Cevabımı duyan birkaç büyücü neşelendi ve görevlerine geri döndü. Maek için ayrıntılı bir çerçeve oluşturmanın ayrıntılarına dalmanın zamanı gelmişti.
Kabusları bulmak için kullanılan gövde nasıl çalışacaktı? Rüyaları tüketmek için hangi süreci kullanacaktı? Rüyalar tüketildikten sonra onlara ne olacaktı?
Bu girişim yaratma eylemine çok benziyordu.
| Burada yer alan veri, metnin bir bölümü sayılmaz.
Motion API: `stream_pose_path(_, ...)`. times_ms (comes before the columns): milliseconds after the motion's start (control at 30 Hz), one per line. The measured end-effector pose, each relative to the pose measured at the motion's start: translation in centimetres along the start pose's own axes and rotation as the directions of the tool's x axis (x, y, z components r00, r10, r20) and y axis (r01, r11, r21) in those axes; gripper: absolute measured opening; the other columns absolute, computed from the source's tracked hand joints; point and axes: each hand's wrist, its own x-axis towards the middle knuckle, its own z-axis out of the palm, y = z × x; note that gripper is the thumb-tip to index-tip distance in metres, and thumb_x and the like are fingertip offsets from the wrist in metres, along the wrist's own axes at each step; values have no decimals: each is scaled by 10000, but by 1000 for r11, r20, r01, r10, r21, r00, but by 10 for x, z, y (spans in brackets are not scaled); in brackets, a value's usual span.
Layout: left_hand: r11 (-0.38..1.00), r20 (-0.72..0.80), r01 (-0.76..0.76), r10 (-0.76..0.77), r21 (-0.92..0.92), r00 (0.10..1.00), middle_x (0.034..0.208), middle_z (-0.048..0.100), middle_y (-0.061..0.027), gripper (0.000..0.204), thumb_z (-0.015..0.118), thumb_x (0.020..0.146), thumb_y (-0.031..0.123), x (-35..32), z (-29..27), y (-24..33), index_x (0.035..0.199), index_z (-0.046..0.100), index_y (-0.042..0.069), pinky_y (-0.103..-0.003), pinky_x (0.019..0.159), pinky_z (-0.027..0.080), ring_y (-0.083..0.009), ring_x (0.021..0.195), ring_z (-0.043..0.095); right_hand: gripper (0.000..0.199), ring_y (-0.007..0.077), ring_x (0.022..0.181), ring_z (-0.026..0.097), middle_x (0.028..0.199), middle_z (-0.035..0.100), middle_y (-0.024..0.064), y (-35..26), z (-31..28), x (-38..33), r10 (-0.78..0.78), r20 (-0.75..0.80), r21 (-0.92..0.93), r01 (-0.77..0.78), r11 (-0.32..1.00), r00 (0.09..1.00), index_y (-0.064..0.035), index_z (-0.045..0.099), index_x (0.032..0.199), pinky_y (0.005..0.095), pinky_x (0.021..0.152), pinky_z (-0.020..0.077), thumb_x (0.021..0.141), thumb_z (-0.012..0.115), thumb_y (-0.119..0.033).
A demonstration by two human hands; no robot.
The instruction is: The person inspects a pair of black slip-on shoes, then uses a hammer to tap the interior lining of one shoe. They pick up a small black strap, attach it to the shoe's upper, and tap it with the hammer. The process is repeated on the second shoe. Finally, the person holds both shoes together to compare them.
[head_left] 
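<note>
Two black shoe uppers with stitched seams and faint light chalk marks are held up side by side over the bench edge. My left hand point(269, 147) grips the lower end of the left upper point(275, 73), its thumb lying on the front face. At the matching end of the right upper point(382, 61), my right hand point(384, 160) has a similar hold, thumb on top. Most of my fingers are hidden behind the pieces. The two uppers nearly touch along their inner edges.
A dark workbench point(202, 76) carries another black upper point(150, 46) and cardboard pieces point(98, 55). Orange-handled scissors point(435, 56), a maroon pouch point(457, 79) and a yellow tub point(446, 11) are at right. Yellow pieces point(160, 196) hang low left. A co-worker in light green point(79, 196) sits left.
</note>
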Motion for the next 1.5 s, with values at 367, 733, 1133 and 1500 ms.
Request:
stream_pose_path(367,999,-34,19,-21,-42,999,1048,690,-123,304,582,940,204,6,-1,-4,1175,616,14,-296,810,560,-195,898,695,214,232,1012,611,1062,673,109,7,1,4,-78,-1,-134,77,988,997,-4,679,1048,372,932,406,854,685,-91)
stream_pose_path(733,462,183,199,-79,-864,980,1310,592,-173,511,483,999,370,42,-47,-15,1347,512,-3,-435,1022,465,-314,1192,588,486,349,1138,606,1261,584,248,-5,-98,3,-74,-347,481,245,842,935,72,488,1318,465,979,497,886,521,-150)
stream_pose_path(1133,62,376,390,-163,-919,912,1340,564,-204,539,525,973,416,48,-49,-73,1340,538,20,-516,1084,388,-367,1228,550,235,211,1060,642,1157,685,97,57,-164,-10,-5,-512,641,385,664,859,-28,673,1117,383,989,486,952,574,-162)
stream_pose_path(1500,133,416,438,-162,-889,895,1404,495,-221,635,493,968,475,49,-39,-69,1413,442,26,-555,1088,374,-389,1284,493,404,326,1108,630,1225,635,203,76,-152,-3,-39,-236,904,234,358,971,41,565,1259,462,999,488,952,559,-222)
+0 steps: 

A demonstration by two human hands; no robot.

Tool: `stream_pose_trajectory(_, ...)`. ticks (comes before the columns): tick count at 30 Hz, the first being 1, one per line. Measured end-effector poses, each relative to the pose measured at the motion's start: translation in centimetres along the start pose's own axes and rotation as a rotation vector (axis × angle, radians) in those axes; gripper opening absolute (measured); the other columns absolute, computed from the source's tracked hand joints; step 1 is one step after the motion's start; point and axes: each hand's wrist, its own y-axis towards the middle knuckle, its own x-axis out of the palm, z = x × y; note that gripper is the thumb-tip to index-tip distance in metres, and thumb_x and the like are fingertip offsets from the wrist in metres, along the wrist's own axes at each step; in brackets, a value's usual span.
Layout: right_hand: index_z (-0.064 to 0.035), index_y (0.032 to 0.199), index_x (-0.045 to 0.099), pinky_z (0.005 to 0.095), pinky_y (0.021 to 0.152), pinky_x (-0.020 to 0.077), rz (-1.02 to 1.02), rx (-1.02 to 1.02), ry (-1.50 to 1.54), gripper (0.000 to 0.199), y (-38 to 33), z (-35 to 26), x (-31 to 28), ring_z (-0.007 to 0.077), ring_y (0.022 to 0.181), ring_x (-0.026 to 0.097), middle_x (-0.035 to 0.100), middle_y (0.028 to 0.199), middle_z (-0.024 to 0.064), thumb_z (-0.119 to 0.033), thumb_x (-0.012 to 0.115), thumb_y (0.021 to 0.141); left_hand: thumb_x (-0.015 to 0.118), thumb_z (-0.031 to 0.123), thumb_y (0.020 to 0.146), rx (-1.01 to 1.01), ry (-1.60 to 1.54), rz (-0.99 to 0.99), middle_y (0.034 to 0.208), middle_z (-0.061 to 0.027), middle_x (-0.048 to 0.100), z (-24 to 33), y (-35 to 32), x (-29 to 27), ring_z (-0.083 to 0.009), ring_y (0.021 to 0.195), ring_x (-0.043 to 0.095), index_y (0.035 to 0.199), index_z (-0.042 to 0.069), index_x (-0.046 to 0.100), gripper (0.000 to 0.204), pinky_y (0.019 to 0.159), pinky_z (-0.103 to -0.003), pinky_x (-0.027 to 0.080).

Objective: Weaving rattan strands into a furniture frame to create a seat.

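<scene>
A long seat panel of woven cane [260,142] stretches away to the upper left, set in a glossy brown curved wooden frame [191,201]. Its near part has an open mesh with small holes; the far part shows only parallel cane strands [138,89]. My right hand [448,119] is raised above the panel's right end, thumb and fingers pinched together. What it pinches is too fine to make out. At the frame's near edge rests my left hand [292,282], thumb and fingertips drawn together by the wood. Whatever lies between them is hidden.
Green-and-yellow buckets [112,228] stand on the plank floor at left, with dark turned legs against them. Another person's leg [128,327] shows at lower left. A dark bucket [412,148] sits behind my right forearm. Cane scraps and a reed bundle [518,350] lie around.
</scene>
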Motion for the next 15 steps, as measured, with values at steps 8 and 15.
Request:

Büyücüler gergin olsalar da heyecanlarını gizleyemiyorlardı.
"Deus!"
Laboratuvarın kapısı açıldı ve Prenses Eleanor içeri girdi. Sık sık yaptığı gibi kararlı adımlarla bana doğru geldi ve bana biraz sinirli bir bakış attı.
Bir sonraki toplantı için hazırlanmakta olan büyücüler, bu düzenli davetsiz misafirliği bir mola olarak değerlendirip yorgun gözlerini ovuşturuyor ya da bir yudum kahve içiyorlardı.
"Bu gerçek mi?"
Bu soru bana sayısız kez sorulmuş ve bundan çok şey çıkarmıştım. En önemlisi de prensesin özel ilgi alanlarını anlamaya başlamıştım.
"Crong1 adında bir karakter var. Yeşil renkli bir dinozor - size daha önce bahsettiğim penguenin bir arkadaşı."
"Hmm? Bahsettiğiniz yeşil renkli dinozor Dooly adındaki dinozor değil mi?"
"Benzerler ama aynı değiller."
Prenses'le pek çok bilgi paylaşmıştım. Tarihi figürlerden karmaşık teorilere kadar. Hatta Dünya'nın günlük yaşamında kanıksanmış aletlere ve internetle ilgili memlere bile değindim.
Ancak sonuçta Prenses'i en çok büyüleyen şey çizgi filmlerdeki karakterlerdi.
Hatta bu karakterler hakkında soru sormak için sıkıcı bulduğu teorileri heyecanla bir kenara ittiğinde biraz sinirlendiğimi itiraf etmeliyim.
"Benzer ama farklı mı? Bir süreliğine benimle dışarı gel! Açıkla bana!"
Artık kâbuslar yüzünden değil, yeni bilgilere duyduğu saf merak nedeniyle beni aradığı hissinden kurtulamıyordum.
Ben meydan okurcasına sessizce dururken Prenses arkamızdaki diğer büyücülere hitap etmek için sesini yükseltti.
"Herkes çok çalışıyor. Biraz ara verin."
"Evet, anlaşıldı!"
Her zamanki gibi uysaldılar. Bunu gören Prenses, mola verme yetkisini göstererek hızla bileğimden tuttu ve beni dışarı sürüklemeye başladı.
Beni götürdüğü yer sarayın bahçesiydi. Eleanor geniş çiçek tarhının önündeki bankta otururken bana bir defter ve kalem uzattı.
"Benim için çiz."
Bunun daha önce kaç kez olduğunu saymayı unutmuştum.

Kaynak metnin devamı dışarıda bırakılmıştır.